> **REQUIRED ACTION**: Only the lines from the start of the entries up to and including the line with "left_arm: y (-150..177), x" should be written out, exactly as they stand.

> **MATERIALS PROVIDED**:

***

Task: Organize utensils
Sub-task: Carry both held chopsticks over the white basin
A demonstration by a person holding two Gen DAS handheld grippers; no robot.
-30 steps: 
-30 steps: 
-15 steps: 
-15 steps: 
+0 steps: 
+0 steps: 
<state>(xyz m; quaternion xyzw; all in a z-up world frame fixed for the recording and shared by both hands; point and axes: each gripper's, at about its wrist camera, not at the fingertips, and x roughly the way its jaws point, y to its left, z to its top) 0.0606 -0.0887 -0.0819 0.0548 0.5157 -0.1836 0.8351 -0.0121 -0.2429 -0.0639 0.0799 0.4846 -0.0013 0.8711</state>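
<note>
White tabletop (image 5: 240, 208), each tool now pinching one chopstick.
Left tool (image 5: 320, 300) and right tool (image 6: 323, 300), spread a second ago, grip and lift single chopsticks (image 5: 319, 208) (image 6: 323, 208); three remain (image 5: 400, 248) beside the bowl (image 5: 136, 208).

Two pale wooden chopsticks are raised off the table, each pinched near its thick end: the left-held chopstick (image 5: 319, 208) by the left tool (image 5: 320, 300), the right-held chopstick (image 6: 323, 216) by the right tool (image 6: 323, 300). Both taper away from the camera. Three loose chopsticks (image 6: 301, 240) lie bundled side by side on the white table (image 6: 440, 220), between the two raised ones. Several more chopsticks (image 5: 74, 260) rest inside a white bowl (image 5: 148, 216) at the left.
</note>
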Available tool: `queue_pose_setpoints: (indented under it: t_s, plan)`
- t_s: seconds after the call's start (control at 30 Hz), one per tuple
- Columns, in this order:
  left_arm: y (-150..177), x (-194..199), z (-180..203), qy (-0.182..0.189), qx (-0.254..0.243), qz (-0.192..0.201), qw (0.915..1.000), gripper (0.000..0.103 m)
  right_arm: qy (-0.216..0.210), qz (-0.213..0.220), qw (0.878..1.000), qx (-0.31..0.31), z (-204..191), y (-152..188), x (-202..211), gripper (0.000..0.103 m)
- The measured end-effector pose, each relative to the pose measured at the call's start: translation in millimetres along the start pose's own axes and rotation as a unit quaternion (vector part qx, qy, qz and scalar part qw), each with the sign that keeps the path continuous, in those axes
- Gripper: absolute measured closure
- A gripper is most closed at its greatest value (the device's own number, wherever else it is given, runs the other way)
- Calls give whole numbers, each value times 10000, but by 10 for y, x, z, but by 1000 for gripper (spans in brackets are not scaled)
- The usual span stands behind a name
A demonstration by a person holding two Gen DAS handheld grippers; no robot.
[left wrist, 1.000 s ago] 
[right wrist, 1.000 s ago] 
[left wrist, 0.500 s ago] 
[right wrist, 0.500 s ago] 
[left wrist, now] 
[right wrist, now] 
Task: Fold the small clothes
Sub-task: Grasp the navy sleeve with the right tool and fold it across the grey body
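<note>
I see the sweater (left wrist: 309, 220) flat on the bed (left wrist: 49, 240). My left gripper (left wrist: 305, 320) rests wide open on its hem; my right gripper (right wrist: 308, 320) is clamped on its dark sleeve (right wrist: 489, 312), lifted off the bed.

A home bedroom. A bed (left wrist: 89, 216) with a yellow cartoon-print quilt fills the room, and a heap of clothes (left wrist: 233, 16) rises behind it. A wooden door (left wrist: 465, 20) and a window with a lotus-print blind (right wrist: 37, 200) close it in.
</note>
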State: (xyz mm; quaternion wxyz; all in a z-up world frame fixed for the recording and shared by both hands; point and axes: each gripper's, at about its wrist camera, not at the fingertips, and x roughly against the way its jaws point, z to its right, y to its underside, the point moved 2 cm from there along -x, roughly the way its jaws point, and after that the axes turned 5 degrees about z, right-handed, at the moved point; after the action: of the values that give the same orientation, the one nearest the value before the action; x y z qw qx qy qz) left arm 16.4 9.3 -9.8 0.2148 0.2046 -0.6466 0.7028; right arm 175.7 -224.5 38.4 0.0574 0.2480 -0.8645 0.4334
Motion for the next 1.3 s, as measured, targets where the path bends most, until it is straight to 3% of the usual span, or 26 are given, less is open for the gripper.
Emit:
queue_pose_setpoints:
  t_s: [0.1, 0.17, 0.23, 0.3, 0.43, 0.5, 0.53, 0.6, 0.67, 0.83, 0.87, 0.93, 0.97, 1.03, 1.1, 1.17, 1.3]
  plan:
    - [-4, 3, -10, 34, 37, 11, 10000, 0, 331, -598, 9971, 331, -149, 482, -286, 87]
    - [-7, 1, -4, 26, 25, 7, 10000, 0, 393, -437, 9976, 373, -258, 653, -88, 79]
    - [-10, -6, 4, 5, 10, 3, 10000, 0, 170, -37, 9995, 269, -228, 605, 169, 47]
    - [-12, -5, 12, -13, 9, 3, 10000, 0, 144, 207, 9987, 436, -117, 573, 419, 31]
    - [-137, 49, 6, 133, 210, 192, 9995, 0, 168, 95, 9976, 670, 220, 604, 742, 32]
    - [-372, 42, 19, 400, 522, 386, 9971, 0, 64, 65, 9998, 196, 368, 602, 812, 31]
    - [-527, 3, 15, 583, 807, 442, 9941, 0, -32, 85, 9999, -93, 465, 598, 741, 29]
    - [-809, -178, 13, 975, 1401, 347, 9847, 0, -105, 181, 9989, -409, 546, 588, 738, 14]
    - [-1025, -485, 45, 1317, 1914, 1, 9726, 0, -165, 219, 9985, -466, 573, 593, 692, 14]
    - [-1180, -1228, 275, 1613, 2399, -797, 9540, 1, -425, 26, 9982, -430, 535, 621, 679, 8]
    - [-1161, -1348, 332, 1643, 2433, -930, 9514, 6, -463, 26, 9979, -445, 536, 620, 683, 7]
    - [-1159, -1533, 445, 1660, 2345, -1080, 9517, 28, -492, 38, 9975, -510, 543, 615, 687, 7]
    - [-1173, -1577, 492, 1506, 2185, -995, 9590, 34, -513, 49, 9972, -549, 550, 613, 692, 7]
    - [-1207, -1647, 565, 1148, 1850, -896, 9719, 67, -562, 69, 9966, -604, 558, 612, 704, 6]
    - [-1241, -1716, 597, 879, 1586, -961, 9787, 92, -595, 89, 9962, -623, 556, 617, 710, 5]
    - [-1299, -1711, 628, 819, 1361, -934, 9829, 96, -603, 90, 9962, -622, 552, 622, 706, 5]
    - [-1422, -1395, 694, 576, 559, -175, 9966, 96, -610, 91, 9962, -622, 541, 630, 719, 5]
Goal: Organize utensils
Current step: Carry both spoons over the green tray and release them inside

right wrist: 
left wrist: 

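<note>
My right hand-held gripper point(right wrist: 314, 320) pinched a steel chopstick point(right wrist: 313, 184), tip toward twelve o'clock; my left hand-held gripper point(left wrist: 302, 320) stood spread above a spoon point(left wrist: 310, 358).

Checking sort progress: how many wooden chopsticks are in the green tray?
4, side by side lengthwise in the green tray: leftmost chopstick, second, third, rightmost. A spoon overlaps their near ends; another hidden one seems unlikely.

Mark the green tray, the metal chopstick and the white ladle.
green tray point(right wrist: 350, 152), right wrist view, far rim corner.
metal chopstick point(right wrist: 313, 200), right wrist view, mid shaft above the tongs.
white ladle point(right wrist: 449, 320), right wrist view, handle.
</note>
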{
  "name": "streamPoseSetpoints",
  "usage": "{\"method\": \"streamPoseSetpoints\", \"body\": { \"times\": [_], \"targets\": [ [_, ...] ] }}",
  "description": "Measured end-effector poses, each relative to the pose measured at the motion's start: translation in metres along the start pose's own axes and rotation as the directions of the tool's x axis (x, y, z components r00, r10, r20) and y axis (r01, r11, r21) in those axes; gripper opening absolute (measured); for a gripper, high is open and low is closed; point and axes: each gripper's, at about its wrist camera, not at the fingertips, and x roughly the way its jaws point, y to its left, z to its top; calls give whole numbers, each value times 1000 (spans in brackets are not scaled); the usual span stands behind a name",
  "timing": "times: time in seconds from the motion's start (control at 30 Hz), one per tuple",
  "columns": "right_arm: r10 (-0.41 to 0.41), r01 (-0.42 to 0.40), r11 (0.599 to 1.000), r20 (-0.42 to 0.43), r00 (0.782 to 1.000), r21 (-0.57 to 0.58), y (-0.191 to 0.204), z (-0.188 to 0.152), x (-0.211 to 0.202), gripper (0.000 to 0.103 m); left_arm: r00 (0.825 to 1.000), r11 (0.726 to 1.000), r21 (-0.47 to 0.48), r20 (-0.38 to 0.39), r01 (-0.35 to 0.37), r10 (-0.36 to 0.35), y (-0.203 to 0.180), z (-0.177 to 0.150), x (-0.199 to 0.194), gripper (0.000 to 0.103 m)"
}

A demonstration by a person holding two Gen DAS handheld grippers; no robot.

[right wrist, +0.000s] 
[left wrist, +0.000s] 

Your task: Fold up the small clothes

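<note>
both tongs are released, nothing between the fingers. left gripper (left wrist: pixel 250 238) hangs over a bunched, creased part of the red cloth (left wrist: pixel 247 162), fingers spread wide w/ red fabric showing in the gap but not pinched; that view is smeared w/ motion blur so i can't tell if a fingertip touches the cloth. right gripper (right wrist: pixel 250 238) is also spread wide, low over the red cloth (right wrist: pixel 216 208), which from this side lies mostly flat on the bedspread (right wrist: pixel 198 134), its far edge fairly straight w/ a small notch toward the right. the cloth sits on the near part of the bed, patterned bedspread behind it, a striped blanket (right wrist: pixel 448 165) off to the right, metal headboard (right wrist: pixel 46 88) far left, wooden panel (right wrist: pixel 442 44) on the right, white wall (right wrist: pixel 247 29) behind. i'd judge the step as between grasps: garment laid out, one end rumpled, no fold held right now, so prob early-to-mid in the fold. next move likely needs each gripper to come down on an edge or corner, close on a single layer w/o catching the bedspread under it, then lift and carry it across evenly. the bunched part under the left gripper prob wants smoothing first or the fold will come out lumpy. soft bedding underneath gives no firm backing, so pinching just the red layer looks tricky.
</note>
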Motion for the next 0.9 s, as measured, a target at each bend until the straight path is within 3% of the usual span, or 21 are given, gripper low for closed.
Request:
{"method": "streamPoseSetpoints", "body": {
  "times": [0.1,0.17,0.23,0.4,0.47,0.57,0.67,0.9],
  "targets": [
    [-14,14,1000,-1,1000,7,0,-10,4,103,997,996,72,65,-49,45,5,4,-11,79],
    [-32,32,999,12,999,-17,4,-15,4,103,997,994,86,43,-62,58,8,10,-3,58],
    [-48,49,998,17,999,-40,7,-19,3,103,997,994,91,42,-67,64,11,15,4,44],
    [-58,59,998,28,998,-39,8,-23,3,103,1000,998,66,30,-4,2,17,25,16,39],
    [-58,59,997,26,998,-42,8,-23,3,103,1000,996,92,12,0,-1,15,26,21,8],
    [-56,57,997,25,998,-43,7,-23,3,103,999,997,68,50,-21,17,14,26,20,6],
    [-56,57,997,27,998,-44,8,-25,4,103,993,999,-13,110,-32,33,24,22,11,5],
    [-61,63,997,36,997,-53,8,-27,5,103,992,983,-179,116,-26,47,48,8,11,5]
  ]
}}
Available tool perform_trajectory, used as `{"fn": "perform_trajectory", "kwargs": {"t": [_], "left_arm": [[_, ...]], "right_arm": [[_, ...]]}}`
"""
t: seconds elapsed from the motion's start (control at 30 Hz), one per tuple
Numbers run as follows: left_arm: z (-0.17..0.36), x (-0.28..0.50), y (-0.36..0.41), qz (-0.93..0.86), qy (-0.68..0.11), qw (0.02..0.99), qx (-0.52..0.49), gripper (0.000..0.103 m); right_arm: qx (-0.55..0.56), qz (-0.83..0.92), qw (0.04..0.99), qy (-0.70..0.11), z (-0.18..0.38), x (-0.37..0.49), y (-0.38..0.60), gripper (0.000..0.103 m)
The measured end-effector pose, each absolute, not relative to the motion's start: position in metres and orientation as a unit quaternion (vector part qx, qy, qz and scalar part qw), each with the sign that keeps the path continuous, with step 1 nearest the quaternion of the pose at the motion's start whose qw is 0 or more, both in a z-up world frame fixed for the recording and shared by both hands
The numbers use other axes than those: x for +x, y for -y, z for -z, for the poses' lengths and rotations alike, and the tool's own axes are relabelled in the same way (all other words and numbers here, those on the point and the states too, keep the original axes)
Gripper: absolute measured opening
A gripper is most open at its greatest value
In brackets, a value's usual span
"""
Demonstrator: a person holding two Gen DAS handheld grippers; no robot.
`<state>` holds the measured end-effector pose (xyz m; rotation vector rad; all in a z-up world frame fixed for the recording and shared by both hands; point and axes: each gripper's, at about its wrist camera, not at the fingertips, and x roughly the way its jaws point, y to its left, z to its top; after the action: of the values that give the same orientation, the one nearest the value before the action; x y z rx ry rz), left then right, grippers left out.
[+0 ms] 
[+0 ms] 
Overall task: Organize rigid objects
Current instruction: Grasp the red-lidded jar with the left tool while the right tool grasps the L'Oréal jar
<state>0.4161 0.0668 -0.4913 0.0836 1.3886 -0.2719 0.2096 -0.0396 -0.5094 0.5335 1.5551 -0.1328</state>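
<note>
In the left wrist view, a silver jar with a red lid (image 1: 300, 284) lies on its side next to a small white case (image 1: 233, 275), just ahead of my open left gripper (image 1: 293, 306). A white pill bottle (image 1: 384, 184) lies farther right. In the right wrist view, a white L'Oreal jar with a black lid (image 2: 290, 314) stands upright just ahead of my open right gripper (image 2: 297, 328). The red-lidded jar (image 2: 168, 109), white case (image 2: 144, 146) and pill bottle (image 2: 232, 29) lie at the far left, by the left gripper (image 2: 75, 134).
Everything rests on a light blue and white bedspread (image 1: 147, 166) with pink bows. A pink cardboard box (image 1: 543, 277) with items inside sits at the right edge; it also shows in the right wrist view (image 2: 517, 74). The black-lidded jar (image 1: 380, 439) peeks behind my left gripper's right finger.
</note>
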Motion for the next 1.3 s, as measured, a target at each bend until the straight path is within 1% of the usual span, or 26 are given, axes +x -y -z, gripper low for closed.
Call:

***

> **OUTPUT**:
Task: Organize utensils
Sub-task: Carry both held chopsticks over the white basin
A demonstration by a person holding two Gen DAS handheld grippers; no robot.
-30 steps: 
-30 steps: 
-15 steps: 
-15 steps: 
+0 steps: 
+0 steps: 
<state>(xyz m; quaternion xyzw; all in a z-up world frame fixed for the recording and shared by both hands; point and axes: each gripper's, at about its wrist camera, not at the fingertips, and x roughly the way its jaws point, y to its left, z to its top) 0.0606 -0.0887 -0.0819 0.0548 0.5157 -0.1836 0.8351 -0.0121 -0.2429 -0.0639 0.0799 0.4846 -0.0013 0.8711</state>
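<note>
White tabletop (image 5: 240, 208), each tool now pinching one chopstick.
Left tool (image 5: 320, 300) and right tool (image 6: 323, 300), spread a second ago, grip and lift single chopsticks (image 5: 319, 208) (image 6: 323, 208); three remain (image 5: 400, 248) beside the bowl (image 5: 136, 208).

Two pale wooden chopsticks are raised off the table, each pinched near its thick end: the left-held chopstick (image 5: 319, 208) by the left tool (image 5: 320, 300), the right-held chopstick (image 6: 323, 216) by the right tool (image 6: 323, 300). Both taper away from the camera. Three loose chopsticks (image 6: 301, 240) lie bundled side by side on the white table (image 6: 440, 220), between the two raised ones. Several more chopsticks (image 5: 74, 260) rest inside a white bowl (image 5: 148, 216) at the left.
</note>
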Available tool: `queue_pose_setpoints: (indented under it: t_s, plan)`
- t_s: seconds after the call's start (control at 30 Hz), one per tuple
- Columns, in this order:
  left_arm: y (-150..177), x (-194..199), z (-180..203), qy (-0.182..0.189), qx (-0.254..0.243), qz (-0.192..0.201), qw (0.915..1.000), gripper (0.000..0.103 m)

This answer is finished.